For (2.0, 0.4) and (4.0, 0.3), m = -0.05 and c1 = 0.50, c2 = 0.50.
For (4.0, 0.3) and (5.0, 0.1), m = -0.20 and c1 = 1.10, c2 = 1.10.
For (5.0, 0.1) and (7.0, 0.9), m = 0.40 and c1 = -1.90, c2 = -1.90.
For (7.0, 0.9) and (9.0, 0.8), m = -0.05 and c1 = 1.25, c2 = 1.25.

Piecewise linear interpolation can be easily done in Python. First, let’s begin with plotting the points on their own. Python will automatically join the points together with lines unless otherwise specified. The "o" was used in the plt.plot() to ensure that bullets were shown instead of lines.

# We will want to overlay a plot of the raw data a few times below so 
# let's do this via a function that we can call repeatedly
def plot_raw_data(x, y, ax):
    """plot x vs y on axes ax, 
    add axes labels and turn on grid
    ax.plot(x, y, 'ko', label='raw data')
    ax.set_xlabel('x', fontsize=12)
    ax.set_ylabel('y', fontsize=12)
# Set up a figure
fig = plt.figure(figsize=(7, 5))
ax1 = fig.add_subplot(111)

# Overlay raw data
plot_raw_data(x, y, ax1)

# Add a legend
ax1.legend(loc='best', fontsize=12)

# Add a figure title
ax1.set_title('Raw data', fontsize=12)

Now, let’s plot the piecewise linear function. We will use the function from above, so be sure to run the cell above so that the function is loaded.

fig = plt.figure(figsize=(7, 5))
ax1 = fig.add_subplot(111)

# Plot a piecewise-linear approximation.
# We get this simply by connecting the points with straight lines
# and this is the default behaviour of the plotting routine
ax1.plot(x, y, 'b', label='p/w linear interpolant')

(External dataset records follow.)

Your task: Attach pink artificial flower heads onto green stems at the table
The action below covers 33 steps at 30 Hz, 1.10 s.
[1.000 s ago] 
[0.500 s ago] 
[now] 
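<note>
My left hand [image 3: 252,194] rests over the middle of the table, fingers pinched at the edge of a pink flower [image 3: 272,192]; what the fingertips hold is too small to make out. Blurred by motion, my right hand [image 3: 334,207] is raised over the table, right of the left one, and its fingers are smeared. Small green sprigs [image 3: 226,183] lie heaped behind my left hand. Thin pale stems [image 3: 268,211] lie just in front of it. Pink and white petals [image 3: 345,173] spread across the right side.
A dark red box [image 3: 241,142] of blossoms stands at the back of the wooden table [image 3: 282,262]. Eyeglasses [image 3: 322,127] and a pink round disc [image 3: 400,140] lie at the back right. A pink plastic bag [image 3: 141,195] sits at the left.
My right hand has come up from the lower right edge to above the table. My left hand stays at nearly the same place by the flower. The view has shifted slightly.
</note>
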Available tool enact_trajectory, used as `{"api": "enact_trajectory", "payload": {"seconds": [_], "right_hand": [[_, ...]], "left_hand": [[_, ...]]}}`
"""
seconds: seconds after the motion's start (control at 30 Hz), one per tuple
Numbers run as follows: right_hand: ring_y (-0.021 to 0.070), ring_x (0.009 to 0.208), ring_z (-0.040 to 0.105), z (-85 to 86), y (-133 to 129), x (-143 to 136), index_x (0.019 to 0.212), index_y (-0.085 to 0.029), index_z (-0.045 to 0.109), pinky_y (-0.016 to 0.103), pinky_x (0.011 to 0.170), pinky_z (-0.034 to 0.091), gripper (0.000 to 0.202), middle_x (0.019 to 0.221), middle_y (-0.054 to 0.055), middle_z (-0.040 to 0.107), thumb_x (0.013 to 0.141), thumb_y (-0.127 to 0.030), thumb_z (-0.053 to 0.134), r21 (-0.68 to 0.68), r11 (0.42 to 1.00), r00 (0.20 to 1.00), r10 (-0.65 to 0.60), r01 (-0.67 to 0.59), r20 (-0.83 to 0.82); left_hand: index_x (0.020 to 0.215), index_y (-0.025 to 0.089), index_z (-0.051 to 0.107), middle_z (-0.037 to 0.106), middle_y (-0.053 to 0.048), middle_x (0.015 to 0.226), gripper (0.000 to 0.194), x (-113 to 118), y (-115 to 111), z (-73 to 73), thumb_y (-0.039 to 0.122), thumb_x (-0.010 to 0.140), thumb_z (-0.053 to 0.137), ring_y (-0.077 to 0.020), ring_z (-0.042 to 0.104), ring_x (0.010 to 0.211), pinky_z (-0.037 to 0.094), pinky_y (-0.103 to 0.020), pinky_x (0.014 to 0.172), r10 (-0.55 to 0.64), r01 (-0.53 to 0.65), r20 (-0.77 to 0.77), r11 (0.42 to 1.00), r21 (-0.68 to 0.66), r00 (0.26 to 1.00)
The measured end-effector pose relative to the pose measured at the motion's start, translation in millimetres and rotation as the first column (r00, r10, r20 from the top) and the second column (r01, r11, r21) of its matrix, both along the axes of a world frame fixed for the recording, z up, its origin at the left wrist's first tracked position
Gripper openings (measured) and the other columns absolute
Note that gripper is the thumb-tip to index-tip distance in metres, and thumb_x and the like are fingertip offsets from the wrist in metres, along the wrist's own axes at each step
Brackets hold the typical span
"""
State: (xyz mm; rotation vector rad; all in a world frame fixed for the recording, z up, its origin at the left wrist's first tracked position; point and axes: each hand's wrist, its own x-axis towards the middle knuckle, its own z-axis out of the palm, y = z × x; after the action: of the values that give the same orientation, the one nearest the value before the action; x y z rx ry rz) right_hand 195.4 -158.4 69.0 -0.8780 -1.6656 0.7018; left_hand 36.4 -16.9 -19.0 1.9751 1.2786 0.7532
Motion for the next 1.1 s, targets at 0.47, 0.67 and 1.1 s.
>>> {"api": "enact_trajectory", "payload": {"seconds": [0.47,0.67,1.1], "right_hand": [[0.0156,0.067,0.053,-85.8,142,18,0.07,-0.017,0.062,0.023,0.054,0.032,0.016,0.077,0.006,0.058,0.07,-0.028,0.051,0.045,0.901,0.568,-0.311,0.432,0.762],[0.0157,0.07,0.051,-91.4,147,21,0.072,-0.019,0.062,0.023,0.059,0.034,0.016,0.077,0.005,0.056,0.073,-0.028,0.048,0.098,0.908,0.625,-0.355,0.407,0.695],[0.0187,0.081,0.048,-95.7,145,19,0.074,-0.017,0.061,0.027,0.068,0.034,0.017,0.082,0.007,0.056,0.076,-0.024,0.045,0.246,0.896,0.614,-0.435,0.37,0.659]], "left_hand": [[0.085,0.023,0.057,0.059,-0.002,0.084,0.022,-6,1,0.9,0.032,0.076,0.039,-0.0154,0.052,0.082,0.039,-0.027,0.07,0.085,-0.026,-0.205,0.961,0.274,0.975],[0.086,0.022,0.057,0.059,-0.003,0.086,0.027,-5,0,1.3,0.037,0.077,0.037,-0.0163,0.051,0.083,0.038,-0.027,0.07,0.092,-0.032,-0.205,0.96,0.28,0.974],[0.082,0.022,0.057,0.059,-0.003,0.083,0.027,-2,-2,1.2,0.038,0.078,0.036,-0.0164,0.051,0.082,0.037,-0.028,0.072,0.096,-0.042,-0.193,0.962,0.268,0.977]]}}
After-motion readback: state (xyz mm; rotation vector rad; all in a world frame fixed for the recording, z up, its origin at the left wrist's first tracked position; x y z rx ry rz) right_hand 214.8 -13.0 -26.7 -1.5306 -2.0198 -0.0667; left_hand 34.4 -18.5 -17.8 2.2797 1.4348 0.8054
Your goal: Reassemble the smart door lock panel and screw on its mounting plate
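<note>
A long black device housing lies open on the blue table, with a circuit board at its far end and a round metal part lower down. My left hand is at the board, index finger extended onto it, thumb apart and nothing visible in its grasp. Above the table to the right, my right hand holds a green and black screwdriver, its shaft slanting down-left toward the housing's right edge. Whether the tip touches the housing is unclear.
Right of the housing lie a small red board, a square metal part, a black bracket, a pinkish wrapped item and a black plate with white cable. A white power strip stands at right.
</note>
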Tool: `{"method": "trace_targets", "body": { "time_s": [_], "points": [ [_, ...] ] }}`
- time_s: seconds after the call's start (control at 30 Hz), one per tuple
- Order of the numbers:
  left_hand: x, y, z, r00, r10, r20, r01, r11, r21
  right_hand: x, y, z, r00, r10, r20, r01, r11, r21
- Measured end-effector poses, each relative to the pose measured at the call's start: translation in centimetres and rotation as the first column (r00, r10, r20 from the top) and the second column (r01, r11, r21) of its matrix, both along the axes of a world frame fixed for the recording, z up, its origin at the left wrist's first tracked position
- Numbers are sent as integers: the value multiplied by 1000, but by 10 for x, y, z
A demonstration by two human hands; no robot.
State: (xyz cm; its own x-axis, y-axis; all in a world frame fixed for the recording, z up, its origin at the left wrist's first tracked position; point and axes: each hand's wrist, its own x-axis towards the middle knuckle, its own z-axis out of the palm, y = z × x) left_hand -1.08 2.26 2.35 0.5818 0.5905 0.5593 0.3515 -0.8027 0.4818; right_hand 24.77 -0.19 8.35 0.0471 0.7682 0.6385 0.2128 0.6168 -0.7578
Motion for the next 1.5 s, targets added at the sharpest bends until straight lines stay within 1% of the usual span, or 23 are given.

# The previous raw data is overlain using the previous function
plot_raw_data(x, y, ax1)

# Add a legend
ax1.legend(loc='best', fontsize=12)

# Add a figure title
ax1.set_title('Raw data and its p/w linear interpolant', fontsize=12)

Polynomial interpolation#

Suppose we are given a set of \(N+1\) data points \((x_i, y_i)\) (with distinct \(x_i\)’s).

Now suppose we construct a polynomial of degree \(N\):

\[ P_N(x) = a_0 + a_1 x + a_2 x^2 + a_3 x^3 + \ldots a_N x^N,\]

where \(a_0, \, a_1, \, \ldots, \, a_N\) are the coefficients of our polynomial.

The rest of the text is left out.